What is being asked:
Where a line below includes the word "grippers", copy that line.

Extracted data:
○ ○ ○ ○ ○

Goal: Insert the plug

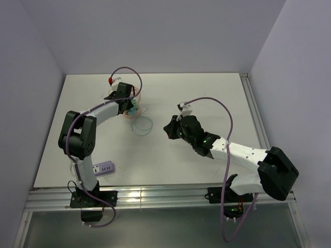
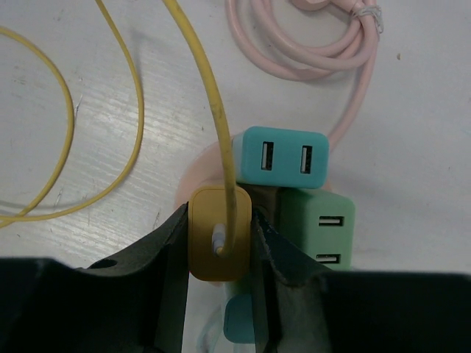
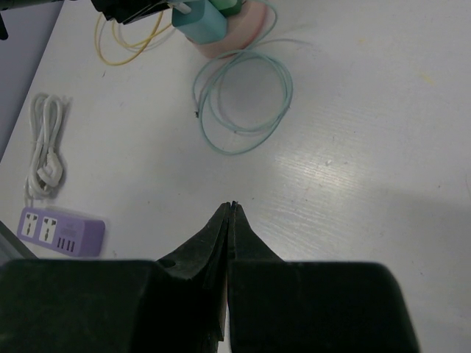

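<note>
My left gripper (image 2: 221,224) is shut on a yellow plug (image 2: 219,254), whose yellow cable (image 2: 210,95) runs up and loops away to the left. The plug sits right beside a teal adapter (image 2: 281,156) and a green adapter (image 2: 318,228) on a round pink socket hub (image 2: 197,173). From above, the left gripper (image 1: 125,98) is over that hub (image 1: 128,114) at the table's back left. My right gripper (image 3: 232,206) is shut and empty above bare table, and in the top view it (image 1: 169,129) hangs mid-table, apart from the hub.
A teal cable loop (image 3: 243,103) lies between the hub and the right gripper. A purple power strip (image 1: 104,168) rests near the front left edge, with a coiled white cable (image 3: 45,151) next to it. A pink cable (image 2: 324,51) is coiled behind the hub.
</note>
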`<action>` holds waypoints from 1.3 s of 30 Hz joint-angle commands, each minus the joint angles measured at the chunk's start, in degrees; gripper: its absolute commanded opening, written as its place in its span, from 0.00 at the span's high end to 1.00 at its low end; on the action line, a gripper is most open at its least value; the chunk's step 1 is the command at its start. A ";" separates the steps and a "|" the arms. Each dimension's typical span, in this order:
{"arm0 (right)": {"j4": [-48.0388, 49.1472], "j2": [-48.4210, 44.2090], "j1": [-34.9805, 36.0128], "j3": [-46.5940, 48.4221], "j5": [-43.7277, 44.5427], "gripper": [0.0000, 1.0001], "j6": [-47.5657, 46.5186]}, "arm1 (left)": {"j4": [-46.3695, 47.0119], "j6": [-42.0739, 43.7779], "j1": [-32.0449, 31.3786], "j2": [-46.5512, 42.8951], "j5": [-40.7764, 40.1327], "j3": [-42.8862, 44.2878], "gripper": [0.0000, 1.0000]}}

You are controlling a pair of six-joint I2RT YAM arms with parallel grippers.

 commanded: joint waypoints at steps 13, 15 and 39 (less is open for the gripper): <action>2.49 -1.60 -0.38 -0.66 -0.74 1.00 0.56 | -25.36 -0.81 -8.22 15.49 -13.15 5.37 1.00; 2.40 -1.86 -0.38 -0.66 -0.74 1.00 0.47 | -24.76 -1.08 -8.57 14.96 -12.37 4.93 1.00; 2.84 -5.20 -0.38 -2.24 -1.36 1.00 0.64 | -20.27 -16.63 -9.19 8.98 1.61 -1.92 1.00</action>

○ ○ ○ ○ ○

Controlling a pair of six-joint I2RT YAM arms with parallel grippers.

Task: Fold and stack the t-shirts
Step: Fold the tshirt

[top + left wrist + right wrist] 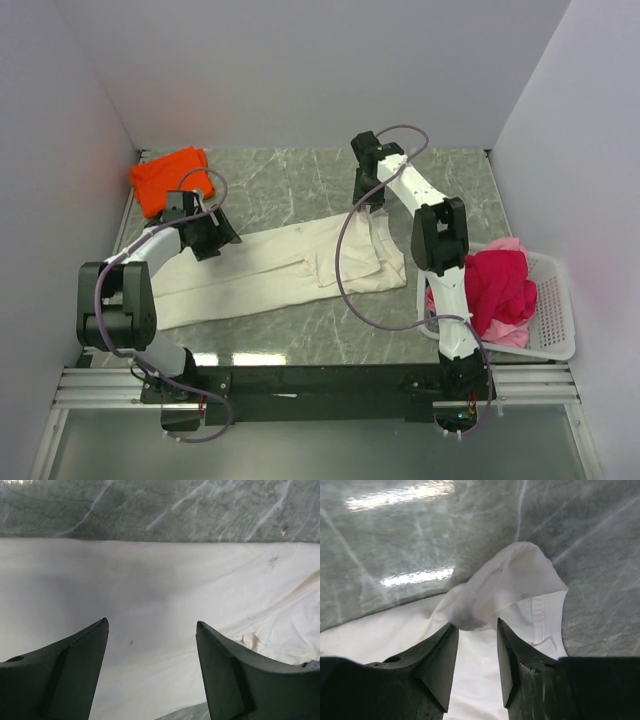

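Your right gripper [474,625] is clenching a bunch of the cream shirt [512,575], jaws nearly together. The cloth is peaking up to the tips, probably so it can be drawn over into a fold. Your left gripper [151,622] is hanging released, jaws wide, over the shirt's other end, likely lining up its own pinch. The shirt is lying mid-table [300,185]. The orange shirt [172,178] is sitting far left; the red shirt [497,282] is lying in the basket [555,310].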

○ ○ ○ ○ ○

Response:
You are controlling a pair of six-joint I2RT YAM arms with parallel grippers.
Controlling a pair of six-joint I2RT YAM arms with parallel grippers.

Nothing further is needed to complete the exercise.